● ACTION ITEM
Sort through the entries below and pull out lines containing the word "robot".

● EXTRACTED MATERIAL
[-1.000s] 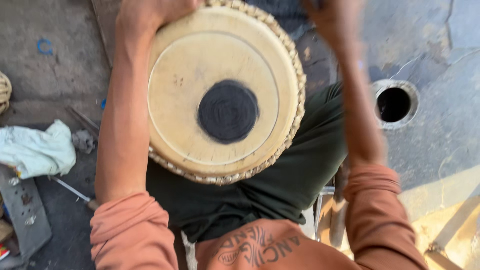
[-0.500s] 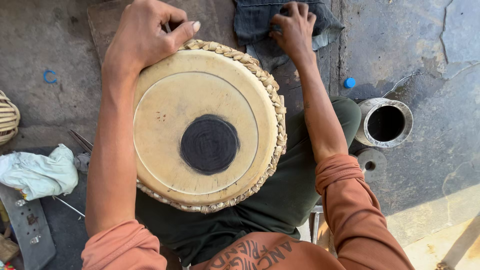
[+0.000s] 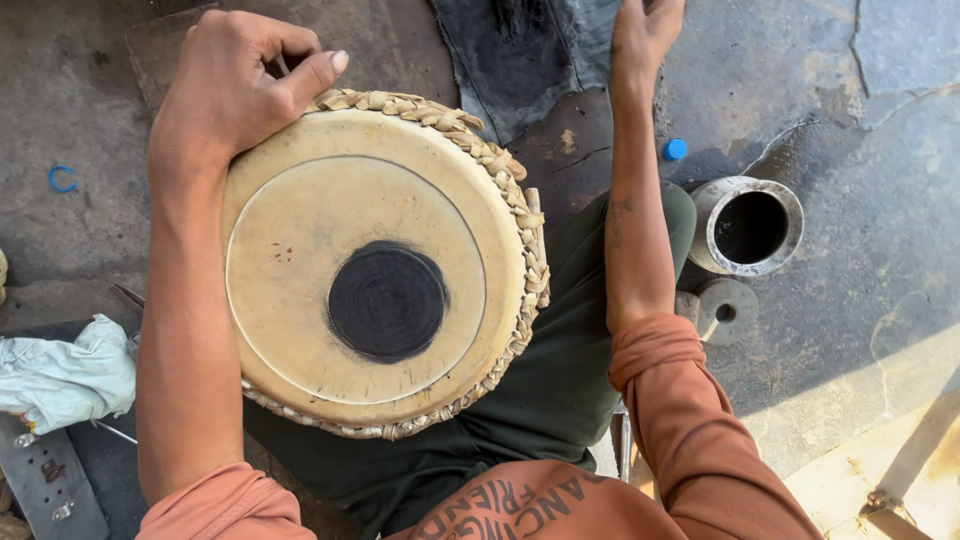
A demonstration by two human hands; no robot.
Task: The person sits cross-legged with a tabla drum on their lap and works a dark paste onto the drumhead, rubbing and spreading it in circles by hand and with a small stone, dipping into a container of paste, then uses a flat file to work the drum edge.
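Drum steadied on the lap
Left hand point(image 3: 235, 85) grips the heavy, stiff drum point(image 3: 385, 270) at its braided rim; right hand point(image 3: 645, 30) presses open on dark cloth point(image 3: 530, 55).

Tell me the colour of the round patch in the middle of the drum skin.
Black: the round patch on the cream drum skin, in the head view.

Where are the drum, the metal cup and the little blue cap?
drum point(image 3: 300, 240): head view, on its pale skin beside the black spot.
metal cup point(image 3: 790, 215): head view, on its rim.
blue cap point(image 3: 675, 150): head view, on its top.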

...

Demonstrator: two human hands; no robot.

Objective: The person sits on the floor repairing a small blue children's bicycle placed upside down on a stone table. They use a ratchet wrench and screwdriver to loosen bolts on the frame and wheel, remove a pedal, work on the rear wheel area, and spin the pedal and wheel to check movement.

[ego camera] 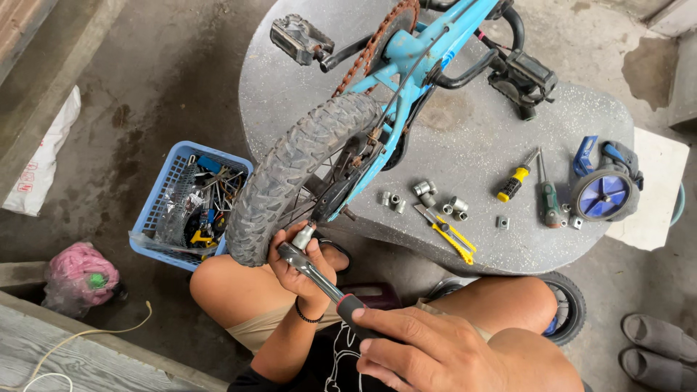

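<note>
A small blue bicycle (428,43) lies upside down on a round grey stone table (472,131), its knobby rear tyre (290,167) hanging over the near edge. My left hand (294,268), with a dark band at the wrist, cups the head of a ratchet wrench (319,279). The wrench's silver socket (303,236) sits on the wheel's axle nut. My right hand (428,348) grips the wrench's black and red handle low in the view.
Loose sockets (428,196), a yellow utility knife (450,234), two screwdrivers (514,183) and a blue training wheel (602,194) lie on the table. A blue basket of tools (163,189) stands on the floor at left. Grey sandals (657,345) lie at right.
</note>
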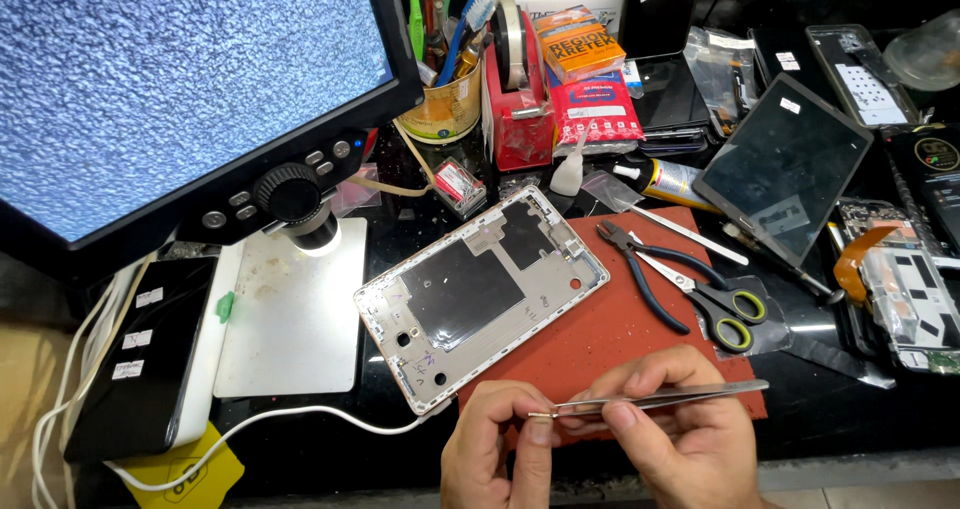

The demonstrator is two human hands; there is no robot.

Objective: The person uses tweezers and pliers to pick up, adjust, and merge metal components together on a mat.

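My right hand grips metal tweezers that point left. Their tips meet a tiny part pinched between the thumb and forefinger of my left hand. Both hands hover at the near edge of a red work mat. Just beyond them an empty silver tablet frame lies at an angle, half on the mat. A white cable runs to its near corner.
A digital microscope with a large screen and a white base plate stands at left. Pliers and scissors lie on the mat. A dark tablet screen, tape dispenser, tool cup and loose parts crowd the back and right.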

● ANSWER BOX
A demonstration by two human hands; no robot.
Demonstrator: two human hands; no robot.
The demonstrator is two human hands; there is no robot.

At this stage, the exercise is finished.